Reasons based on understanding how the academic search engine generally works

"Images and graphs in publications should also be optimized for findability. It is important to note that text in images can only be recognized by search engines if the image is saved in a vector graphics format such as .svg and .eps"

The article gives the above advice for handing images in publications and goes on to point out that text in common image formats like .bmp, .jpg and .png formats are not machine-readable and suggests adding the file caption as metadata to the images.

This I believe is based on very early studies showing Google/Google Scholar could not index such images, assuming this remains unchanged this seems to be worth doing. 

Here's another

From an ASEO perspective there should be more emphasis on the title and less information hidden in subtitles. Many databases do not even display subtitles in the list of results, which indicates that these articles will also be poorly ranked. Furthermore, it is difficult for users to identify the subject of an article, especially if the title is very long and therefore cut when using a mobile device. 

In this case as the paper states, this recommendation is based on the way academic search engines display titles particularly on mobile. They make the very sensible suggestion that firstly creative titles that aren't clear what topic the publication is covering might not be a good idea and even if you combine a creative but unclear main title with a more definitive subtitle it can backfire since the subtitle often isnt displayed or is cut off after the first few characters and the reader might just assume the paper isn't relevant.

Another guideline given for titles, is to avoid Suspended hyphens , special characters, diacritical signs and formulae (basically characters that can't be expressed in UTF-8) in titles because they reduce findability.

The issue with suspended hyphens is that we as human readers can make the semantic connection but search engines often cannot.
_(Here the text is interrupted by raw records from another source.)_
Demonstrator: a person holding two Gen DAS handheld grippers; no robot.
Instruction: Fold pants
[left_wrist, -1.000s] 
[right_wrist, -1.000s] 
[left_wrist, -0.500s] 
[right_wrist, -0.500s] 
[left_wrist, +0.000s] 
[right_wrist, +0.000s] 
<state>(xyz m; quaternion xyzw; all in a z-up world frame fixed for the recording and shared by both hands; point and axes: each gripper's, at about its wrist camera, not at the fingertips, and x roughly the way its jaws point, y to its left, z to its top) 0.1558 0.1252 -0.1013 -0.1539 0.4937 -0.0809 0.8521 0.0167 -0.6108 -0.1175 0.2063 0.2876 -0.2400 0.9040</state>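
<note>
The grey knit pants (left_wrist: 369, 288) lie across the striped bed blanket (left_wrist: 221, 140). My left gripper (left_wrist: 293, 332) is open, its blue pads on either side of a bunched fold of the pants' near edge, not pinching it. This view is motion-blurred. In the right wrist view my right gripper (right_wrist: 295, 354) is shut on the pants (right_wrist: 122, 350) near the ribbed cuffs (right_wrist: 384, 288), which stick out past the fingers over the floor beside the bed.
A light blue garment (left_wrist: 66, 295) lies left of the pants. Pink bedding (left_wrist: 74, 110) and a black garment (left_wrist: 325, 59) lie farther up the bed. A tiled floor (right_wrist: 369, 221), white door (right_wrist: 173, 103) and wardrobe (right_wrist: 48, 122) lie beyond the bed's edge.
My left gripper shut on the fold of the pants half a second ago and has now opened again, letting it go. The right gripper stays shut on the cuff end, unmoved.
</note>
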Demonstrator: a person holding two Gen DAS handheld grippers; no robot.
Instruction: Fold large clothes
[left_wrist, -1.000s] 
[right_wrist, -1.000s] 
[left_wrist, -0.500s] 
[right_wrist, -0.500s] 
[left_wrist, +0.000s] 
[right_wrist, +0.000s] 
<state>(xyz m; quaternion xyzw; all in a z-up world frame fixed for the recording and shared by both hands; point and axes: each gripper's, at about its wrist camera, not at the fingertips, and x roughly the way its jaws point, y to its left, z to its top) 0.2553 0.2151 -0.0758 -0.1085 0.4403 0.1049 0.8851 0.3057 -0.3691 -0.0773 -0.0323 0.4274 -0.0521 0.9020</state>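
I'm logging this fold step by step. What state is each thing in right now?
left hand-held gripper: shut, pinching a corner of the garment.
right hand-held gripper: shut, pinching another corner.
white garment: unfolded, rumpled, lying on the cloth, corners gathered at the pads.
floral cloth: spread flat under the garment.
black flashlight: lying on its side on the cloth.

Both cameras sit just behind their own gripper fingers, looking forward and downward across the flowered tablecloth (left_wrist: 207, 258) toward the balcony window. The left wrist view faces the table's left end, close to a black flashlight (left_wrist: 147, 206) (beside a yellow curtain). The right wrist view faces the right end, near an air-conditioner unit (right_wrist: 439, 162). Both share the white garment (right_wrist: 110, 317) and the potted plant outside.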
Humans will readily combine the parts ‘pre-’ and ‘natal’ to pre-natal or prenatal, while search engines cannot always combine them. 

 Again this rings true, as a librarian, I can tell you whenever I search for a publication long title with a hyphen or  colon and I can't find it, I will try to search again with a short fragment without the hyphen or colon just in case and often the publication appears! 

So findability is definitely an issue. 

Mathematical formulae can create another set of problems: the representation in basic text code. It is vital to limit characters to basic text code like UTF-8.11 In that case, if special characters like the Φ symbol cannot be displayed properly the problem lies with the end user’s device. ...In order to find the book, you will need to use the Φ symbol. If the platform that hosts the book cannot display a special character like the Φ symbol, the search functionality is impaired."

Of course all these issues make it hard for a publication to be properly indexed and when citation indexes try to link references to source publications (typically done automatically), such problems can lead to real citations being missed  ( being seen as a citation variant) leading to lost citations!

There are a lot more such examples, they sometimes don't even cite peer reviewed papers for evidence because they are based on common sense reasoning. 

I think such advice is probably harmless, though I don't really know if we can be sure they actually do help.


Reasons based on empirical studies - correlational, observational studies

So are there actually empirical studies that give you some assurance these tips help? This is where things get iffy. 

There is indeed quite a lot of papers studying what affects citation rates of papers and unfortunately the vast majority are basically correlational studies.

For example there are quite a lot of studies on the effect of different charateristics on titles on citation counts and they are inevitably correlational studies.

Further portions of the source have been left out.